Additional dust could affect river flows, ogasa wrote. For example, falling dust in the upper Colorado River basin reduced meltwater flows in the Colorado River by an average of about 5 percent each year. Reader greg skala he asked how dust can have such an effect on runoff.
Dust that fell on the basin’s snowy surfaces decreased the amount of sunlight they reflected, causing the snow to melt several weeks earlier than anticipated. ogasa He says. That left the vegetation and soils that were buried underneath exposed for a longer period, increasing the amount of water lost to the air through a process called evapotranspiration. As more water was lost to the air, less eventually reached the river.
rogue
Scientists observed two black holes merging into one. Gravitational waves then pushed the newly formed black hole away from home, emily conover reported in “Space waves gave the boot to the black hole” (SN: 6/18/22, pg. 8).

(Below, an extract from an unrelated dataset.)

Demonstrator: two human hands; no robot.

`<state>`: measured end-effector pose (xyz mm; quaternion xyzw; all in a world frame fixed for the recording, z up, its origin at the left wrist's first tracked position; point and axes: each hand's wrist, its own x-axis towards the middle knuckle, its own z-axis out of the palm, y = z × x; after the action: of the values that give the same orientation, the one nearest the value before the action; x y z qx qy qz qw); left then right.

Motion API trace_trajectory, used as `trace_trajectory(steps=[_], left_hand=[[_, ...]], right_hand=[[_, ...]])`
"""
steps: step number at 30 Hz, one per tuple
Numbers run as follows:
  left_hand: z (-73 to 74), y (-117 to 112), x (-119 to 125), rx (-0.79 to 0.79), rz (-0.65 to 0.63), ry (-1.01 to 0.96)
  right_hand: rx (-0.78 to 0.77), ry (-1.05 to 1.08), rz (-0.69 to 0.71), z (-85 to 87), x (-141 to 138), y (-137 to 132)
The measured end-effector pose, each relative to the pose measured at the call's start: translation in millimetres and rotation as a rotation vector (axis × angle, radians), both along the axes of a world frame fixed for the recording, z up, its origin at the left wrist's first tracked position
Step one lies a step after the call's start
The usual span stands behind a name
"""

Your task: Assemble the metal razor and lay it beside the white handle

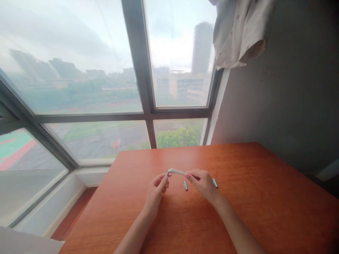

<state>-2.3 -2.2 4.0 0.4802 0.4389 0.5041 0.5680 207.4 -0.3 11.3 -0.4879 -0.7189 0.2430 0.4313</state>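
Note:
A slim white stick-like object (177, 171) is held just above the wooden table (265, 197) between both hands. My left hand (156, 190) pinches its left end, where a small dark tip shows. My right hand (202, 182) grips its right end with curled fingers. Two small teal cylinders lie on the table beside my right hand: one (185, 185) to its left, between the hands, and one (215, 183) to its right.
The reddish-brown table stands in a corner. A large window (137, 70) with dark frames fills the far side and left. A grey wall (291, 88) rises on the right, and a pale cloth (238, 31) hangs at its top.

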Motion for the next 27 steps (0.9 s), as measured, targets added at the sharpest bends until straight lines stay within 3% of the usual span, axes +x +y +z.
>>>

Reader bradley ruben he wondered if the discovery implies that there are lone, rogue black holes zipping through space, potentially destroying solar systems or other celestial objects along the way.
Isolated black holes that travel through space exist, Conover He says. In fact, scientists may have seen one a few thousand light years from Earth (SN: 7/16/22 and 7/30/22, pg. eleven). But the implications are not as dramatic as one might imagine.
Space is really big, and the number of lone black holes is relatively small, which makes direct black hole hits very rare. Conover He says.
“And contrary to popular belief, black holes don’t ‘suck in’ everything around them,” he says. If the black hole doesn’t get too close and just passes by, it would simply exert a gravitational pull on the planetary system it encounters. In that way, it would act similar to any other massive object traveling through space, like a star, she says.